§ What the task requires: Locate each line in the records containing "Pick". Copy it.

§ Input records:
•••

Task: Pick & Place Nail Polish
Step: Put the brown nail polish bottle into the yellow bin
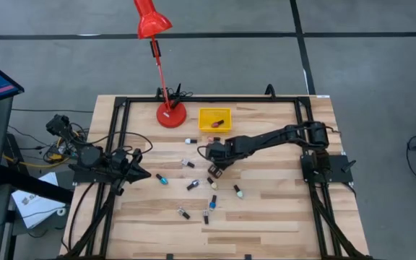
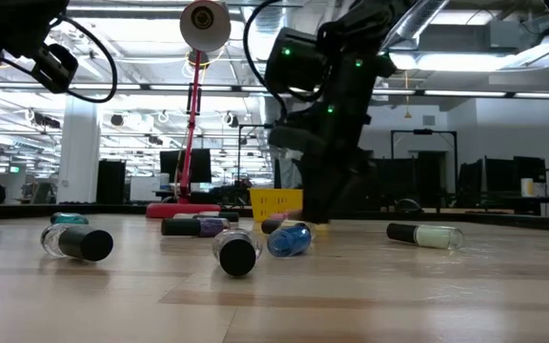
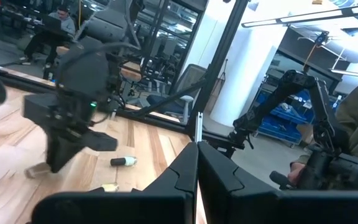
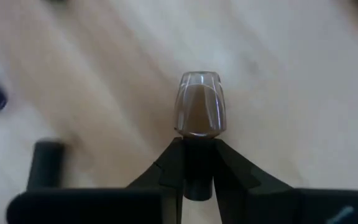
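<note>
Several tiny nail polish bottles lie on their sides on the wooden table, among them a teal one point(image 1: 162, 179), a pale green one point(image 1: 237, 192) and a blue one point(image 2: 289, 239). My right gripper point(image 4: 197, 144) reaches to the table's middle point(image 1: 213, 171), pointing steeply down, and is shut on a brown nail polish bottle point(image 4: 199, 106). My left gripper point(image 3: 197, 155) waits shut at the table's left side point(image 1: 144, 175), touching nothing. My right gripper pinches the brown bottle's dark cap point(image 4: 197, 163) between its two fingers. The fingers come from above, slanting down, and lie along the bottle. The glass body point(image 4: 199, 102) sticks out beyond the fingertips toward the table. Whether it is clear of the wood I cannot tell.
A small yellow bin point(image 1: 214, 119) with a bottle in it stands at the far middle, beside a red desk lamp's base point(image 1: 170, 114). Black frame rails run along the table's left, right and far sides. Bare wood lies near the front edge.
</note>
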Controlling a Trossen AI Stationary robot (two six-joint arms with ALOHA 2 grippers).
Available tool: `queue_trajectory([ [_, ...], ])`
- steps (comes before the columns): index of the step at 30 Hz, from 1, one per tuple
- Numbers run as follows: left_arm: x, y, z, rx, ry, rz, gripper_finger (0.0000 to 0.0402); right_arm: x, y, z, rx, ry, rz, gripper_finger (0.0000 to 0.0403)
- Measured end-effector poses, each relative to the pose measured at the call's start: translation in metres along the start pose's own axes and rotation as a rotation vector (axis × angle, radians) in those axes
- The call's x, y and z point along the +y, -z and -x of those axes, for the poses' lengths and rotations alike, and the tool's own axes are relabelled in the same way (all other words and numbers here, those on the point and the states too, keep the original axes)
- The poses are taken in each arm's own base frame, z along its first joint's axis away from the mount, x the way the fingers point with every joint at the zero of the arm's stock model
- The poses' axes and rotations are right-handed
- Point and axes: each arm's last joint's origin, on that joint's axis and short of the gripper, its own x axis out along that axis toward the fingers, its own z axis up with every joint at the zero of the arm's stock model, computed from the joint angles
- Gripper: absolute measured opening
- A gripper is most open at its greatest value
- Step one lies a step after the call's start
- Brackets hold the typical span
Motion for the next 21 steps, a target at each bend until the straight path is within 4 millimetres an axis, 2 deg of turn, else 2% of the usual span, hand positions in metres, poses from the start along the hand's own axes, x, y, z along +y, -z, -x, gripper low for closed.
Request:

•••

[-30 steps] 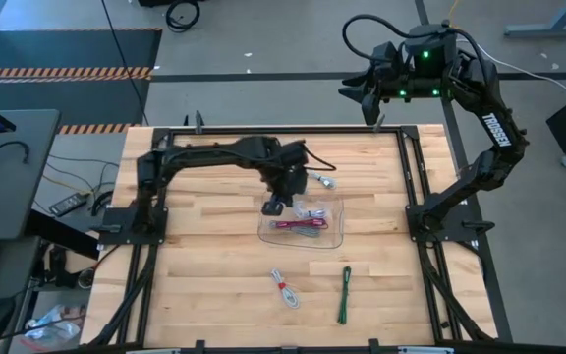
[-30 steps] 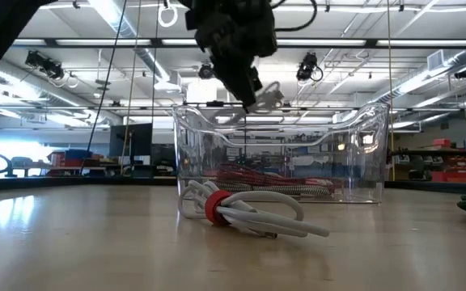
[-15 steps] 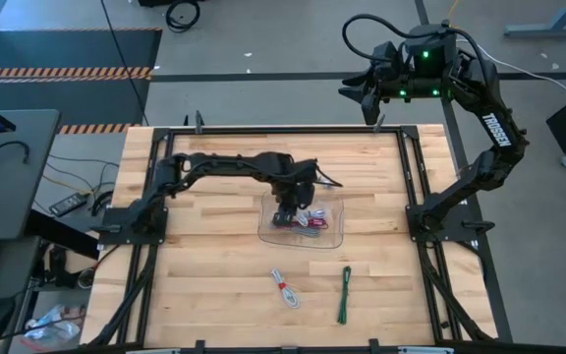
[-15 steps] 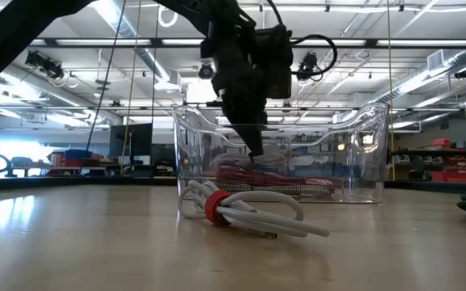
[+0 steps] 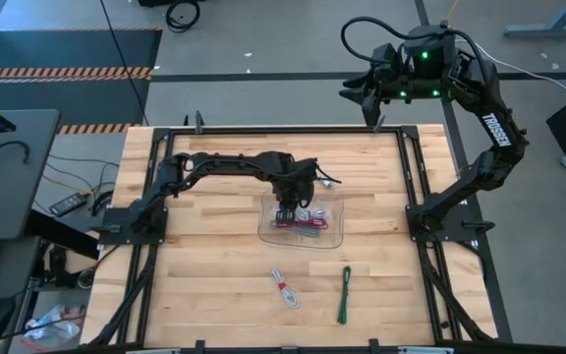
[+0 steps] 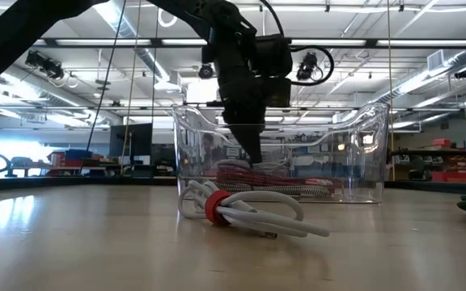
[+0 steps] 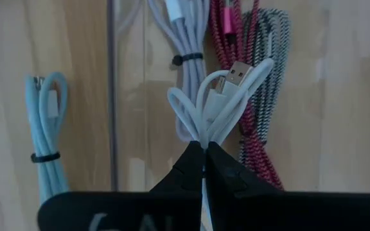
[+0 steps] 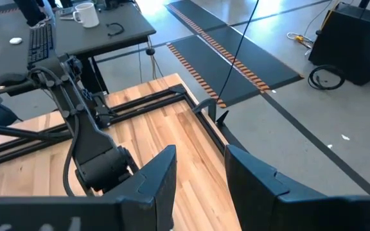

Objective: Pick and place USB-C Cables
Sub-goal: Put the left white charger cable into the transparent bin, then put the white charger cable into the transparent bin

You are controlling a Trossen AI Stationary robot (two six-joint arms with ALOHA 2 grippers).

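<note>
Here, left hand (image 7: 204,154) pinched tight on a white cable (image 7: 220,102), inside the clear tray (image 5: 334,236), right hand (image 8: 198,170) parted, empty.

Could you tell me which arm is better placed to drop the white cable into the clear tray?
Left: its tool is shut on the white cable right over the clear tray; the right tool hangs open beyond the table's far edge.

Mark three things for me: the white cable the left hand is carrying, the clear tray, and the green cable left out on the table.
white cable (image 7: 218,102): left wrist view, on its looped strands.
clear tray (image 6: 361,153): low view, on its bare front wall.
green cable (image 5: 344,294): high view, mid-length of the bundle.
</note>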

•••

§ Solved exercise:
Task: Pick & Place Nail Polish
Objective: Pick and place USB-C Cables

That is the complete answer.